How to complete this task | The data below should be copied out exactly, with its pictures omitted.

Exercise data |
=== Section Start ===
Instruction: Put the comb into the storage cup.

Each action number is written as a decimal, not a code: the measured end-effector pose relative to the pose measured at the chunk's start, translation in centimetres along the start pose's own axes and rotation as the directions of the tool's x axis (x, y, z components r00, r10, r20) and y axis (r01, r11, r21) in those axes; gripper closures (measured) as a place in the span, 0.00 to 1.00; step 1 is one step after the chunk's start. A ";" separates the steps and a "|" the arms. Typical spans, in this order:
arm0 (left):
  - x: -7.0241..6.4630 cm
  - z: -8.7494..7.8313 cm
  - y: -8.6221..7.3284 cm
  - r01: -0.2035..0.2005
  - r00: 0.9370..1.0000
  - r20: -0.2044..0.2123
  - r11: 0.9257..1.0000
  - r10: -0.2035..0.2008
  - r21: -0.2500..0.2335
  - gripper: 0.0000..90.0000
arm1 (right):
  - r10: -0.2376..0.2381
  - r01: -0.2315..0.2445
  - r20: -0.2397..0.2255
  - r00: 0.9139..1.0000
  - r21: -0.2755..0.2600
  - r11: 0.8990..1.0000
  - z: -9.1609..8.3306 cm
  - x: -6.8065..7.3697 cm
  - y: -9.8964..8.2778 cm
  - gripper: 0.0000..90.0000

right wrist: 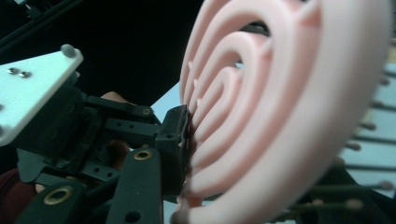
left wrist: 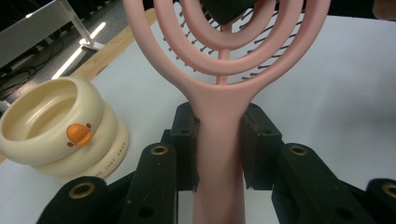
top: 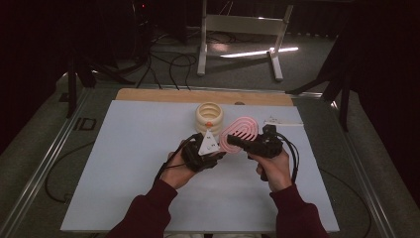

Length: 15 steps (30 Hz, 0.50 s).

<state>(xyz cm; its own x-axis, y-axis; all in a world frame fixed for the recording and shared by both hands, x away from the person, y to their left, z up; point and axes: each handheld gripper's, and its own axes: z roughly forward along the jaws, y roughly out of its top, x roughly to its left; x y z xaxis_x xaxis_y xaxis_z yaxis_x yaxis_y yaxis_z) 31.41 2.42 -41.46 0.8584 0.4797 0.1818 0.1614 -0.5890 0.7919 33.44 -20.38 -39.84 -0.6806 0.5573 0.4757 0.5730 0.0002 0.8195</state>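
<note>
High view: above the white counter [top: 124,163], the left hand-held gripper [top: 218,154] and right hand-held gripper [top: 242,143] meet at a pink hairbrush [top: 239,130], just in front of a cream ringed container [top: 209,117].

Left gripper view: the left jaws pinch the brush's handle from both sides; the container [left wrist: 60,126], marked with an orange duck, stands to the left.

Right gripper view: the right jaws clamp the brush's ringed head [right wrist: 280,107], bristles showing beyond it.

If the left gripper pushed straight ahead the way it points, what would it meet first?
The left gripper, shut on the pink brush handle, would likely drive the brush head into the right gripper; depth is unclear.
</note>
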 end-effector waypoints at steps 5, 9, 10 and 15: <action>0.0 0.0 0.0 0.006 1.000 0.006 1.000 -0.006 -0.003 0.78 | 0.030 -0.030 -0.013 0.999 0.008 1.000 0.1 0.3 0.1 0.70; 0.1 -0.1 0.0 0.014 1.000 0.008 1.000 -0.014 -0.012 0.78 | 0.044 -0.044 -0.013 0.999 -0.002 0.999 0.1 0.4 0.1 0.71; 0.1 -0.1 0.0 0.017 1.000 0.008 1.000 -0.017 -0.014 0.78 | 0.046 -0.047 -0.016 0.999 -0.006 0.999 0.1 0.4 0.1 0.71; 0.0 -0.3 -0.1 0.020 1.000 0.010 1.000 -0.020 -0.020 0.77 | 0.060 -0.060 -0.028 0.998 -0.014 0.998 0.2 0.4 0.1 0.71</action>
<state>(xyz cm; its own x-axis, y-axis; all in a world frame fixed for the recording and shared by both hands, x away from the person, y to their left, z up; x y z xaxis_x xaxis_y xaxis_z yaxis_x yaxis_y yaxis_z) 31.29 2.66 -41.39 0.8600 0.4844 0.1603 0.1687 -0.5664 0.8067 33.32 -20.05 -39.64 -0.6574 0.5329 0.5328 0.6068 -0.0449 0.7936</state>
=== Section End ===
Answer box |
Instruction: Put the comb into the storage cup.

Each action number is written as a decimal, not a code: the measured end-effector pose relative to the pose measured at the chunk's start, translation in centimetres along the start pose's own axes and rotation as the directions of the tool's x axis (x, y, z components r00, r10, r20) and y axis (r01, r11, r21) in those axes; gripper closures (measured) as a place in the span, 0.00 to 1.00; step 1 is one step after the chunk's start. A ";" separates the steps and a "|" the arms. Typical spans, in this order:
arm0 (left):
  - x: -7.0241..6.4630 cm
  - z: -8.7494..7.8313 cm
  - y: -8.6221..7.3284 cm
  - r01: -0.2035..0.2005
  - r00: 0.9370..1.0000
  - r20: -0.2044..0.2123
  - r11: 0.9257..1.0000
  - r10: -0.2035..0.2008
  - r21: -0.2500..0.2335
  - gripper: 0.0000..90.0000
arm1 (right):
  - r10: -0.2376..0.2381
  - r01: -0.2315..0.2445
  - r20: -0.2397..0.2255
  - r00: 0.9139..1.0000
  - r21: -0.2755..0.2600
  - r11: 0.8990..1.0000
  - z: -9.1609..8.3306 cm
  - x: -6.8065..7.3697 cm
  - y: -9.8964..8.2778 cm
  - gripper: 0.0000..90.0000

right wrist: 
left wrist: 
top: 

Length: 15 steps (30 Hz, 0.50 s).

<state>(xyz cm; its own x-axis, y-axis; all in a world frame fixed for the recording and shared by both hands, x away from the person, y to their left, z up; point and axes: each handheld gripper's, and its own axes: z roughly forward along the jaws, y roughly out of its top, x roughly to its left; x y z xaxis_x xaxis_y xaxis_z yaxis_x yaxis_y yaxis_z) 31.41 2.42 -41.46 0.8584 0.4797 0.1818 0.1614 -0.5890 0.7919 33.44 -20.38 -39.84 -0.6806 0.5573 0.4757 0.5730 0.0002 0.8195</state>
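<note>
High view: above the white counter [top: 124,163], the left hand-held gripper [top: 218,154] and right hand-held gripper [top: 242,143] meet at a pink hairbrush [top: 239,130], just in front of a cream ringed container [top: 209,117].

Left gripper view: the left jaws pinch the brush's handle from both sides; the container [left wrist: 60,126], marked with an orange duck, stands to the left.

Right gripper view: the right jaws clamp the brush's ringed head [right wrist: 280,107], bristles showing beyond it.

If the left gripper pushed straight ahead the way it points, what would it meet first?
The left gripper, shut on the pink brush handle, would likely drive the brush head into the right gripper; depth is unclear.
</note>
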 end-effector waypoints at steps 5, 9, 10 and 15: <action>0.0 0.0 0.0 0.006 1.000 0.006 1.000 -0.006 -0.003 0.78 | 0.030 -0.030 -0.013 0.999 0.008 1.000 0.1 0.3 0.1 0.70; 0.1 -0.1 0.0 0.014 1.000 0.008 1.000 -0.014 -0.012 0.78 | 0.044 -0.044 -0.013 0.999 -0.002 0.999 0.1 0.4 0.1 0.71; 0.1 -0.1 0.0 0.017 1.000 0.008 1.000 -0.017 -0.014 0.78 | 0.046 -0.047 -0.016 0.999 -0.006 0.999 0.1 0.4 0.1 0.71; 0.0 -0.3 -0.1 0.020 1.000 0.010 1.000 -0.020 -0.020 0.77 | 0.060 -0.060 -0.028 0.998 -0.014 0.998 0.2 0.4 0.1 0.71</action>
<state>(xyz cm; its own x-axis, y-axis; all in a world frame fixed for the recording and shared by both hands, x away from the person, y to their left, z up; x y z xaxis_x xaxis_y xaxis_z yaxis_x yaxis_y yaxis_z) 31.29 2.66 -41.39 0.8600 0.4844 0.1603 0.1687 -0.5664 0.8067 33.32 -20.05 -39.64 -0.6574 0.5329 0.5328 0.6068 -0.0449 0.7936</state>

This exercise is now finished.